▶ _Assigned task_: For each line of the data below, copy it if it holds the word "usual".

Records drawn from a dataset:
=== Begin Enclosure ===
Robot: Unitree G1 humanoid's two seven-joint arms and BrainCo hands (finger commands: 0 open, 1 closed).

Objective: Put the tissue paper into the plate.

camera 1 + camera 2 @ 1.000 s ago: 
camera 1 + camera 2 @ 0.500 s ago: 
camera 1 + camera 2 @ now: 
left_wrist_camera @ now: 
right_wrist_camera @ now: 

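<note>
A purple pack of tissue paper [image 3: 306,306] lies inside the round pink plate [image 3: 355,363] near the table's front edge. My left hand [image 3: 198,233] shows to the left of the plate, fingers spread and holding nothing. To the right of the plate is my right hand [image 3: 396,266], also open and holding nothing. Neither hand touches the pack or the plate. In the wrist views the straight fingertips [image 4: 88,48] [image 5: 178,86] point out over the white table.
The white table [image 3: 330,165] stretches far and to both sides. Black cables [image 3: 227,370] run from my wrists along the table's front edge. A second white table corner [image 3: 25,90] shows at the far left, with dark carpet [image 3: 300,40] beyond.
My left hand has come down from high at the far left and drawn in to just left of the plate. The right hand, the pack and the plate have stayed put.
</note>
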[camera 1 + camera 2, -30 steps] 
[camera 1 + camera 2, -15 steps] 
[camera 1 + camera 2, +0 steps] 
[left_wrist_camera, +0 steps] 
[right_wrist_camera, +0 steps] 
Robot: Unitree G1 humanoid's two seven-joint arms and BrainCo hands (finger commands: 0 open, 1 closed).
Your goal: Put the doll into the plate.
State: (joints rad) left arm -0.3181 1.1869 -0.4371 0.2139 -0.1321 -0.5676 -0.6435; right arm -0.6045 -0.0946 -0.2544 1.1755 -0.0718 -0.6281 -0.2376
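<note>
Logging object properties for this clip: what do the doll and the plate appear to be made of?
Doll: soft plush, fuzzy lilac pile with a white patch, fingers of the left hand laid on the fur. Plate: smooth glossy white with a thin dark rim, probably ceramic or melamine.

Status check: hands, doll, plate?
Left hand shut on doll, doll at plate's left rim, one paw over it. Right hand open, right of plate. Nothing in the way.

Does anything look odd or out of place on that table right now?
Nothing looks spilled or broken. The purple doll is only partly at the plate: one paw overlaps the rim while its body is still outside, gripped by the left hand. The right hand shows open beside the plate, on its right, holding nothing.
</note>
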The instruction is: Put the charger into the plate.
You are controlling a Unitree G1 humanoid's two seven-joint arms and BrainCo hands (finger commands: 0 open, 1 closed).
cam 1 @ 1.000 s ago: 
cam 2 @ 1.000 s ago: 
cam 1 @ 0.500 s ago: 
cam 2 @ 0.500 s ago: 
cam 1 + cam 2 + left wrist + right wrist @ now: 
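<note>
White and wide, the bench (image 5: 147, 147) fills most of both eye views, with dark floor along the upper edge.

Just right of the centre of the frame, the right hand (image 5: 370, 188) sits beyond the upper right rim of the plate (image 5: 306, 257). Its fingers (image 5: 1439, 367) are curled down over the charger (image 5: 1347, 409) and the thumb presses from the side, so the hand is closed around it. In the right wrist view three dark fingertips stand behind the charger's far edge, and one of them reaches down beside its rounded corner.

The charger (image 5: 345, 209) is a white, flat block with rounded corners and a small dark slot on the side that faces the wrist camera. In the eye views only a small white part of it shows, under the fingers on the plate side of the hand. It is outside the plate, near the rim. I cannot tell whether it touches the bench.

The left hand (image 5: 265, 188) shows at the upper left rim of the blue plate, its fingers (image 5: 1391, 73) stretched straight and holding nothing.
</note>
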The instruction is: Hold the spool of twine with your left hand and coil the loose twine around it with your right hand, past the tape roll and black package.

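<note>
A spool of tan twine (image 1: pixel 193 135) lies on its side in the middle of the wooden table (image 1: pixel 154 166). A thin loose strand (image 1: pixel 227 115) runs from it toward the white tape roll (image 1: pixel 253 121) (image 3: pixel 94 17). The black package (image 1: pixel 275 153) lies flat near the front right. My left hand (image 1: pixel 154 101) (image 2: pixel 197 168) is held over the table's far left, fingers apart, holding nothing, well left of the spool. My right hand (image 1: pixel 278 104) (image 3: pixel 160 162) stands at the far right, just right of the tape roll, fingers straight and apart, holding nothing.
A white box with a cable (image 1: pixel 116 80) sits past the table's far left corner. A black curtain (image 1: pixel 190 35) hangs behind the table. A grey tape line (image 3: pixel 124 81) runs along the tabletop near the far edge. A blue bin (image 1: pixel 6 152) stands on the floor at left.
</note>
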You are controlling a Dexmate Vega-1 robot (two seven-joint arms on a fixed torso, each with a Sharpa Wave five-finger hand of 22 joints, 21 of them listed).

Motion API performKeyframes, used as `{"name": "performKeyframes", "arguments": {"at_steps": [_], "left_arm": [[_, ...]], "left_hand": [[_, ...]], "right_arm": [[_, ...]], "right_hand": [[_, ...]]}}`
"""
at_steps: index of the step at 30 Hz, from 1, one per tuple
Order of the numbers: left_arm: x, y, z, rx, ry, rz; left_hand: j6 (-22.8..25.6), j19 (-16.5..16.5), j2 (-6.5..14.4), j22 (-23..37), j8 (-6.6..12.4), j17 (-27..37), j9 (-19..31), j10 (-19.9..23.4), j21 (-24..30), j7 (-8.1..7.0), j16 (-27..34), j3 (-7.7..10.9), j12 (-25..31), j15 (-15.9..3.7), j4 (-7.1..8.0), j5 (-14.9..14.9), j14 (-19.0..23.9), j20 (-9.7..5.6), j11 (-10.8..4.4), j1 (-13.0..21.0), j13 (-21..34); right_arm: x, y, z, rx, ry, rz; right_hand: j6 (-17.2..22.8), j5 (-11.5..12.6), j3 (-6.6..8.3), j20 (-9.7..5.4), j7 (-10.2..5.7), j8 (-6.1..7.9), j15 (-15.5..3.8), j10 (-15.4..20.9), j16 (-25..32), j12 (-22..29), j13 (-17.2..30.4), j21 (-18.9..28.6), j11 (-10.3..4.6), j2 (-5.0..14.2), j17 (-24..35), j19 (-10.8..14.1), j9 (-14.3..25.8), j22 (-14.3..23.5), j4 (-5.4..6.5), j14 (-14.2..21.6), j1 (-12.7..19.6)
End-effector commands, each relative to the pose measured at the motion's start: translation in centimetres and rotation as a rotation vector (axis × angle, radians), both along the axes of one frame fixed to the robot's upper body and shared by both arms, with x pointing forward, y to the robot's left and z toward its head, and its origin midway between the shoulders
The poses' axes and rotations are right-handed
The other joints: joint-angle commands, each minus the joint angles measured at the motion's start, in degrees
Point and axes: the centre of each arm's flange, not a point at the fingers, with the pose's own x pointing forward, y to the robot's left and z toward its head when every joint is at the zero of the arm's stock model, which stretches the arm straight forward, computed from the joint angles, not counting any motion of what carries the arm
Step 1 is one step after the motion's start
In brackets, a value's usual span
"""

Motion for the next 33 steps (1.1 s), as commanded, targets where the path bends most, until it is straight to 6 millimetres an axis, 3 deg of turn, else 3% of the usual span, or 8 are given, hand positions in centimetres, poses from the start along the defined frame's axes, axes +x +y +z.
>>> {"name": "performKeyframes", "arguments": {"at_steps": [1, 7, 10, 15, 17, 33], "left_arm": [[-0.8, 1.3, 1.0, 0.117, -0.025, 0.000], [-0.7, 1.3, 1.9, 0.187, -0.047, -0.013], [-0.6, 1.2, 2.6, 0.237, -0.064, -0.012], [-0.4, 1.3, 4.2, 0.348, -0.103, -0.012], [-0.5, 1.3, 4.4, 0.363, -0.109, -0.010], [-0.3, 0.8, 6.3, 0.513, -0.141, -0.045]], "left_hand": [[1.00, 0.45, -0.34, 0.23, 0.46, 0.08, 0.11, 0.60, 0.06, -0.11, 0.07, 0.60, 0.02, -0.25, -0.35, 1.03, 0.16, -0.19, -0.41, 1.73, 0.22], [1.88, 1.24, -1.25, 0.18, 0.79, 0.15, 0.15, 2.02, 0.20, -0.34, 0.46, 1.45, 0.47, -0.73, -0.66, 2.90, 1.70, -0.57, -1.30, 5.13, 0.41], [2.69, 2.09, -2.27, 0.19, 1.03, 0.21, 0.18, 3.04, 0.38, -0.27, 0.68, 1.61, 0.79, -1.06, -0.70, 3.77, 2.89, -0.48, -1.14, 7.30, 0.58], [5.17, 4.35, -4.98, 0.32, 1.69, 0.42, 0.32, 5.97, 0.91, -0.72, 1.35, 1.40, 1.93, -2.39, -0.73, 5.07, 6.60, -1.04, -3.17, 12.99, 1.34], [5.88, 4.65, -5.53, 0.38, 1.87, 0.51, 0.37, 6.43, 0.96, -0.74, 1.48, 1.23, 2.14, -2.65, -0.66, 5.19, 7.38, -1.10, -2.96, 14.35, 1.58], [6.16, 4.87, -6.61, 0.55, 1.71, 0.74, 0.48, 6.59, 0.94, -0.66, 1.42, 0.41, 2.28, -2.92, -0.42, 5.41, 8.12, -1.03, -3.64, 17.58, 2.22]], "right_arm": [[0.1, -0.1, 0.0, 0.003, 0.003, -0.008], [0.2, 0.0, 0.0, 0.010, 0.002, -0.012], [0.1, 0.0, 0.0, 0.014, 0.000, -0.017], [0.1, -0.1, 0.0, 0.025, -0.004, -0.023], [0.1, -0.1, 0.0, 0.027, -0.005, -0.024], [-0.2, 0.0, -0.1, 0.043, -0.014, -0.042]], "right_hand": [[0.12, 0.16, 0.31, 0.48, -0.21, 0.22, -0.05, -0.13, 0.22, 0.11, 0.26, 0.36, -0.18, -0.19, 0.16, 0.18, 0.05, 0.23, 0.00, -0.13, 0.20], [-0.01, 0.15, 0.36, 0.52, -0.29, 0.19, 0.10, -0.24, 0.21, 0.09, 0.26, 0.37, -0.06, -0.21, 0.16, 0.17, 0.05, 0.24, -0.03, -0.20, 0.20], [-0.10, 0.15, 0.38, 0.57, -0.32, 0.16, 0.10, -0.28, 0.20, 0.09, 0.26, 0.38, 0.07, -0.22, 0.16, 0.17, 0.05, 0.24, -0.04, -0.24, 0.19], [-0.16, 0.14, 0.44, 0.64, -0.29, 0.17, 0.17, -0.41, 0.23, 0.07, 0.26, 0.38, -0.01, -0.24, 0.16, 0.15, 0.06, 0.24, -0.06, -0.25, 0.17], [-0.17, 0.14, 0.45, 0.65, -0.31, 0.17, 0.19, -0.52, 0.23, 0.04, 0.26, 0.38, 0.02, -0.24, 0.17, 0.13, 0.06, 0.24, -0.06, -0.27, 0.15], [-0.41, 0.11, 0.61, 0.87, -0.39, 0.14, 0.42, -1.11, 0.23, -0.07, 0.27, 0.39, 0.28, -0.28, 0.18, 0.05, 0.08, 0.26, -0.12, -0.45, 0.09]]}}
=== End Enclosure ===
▶ _Reply_:
In brackets, a value's usual span
Motion for the next 33 steps (1.1 s), as commanded, targets where the path bends most, until it is straight to 6 millimetres an axis, 3 deg of turn, else 3% of the usual span, or 8 are given, hand positions in centimetres, poses from the start along the defined frame's axes, axes +x +y +z.

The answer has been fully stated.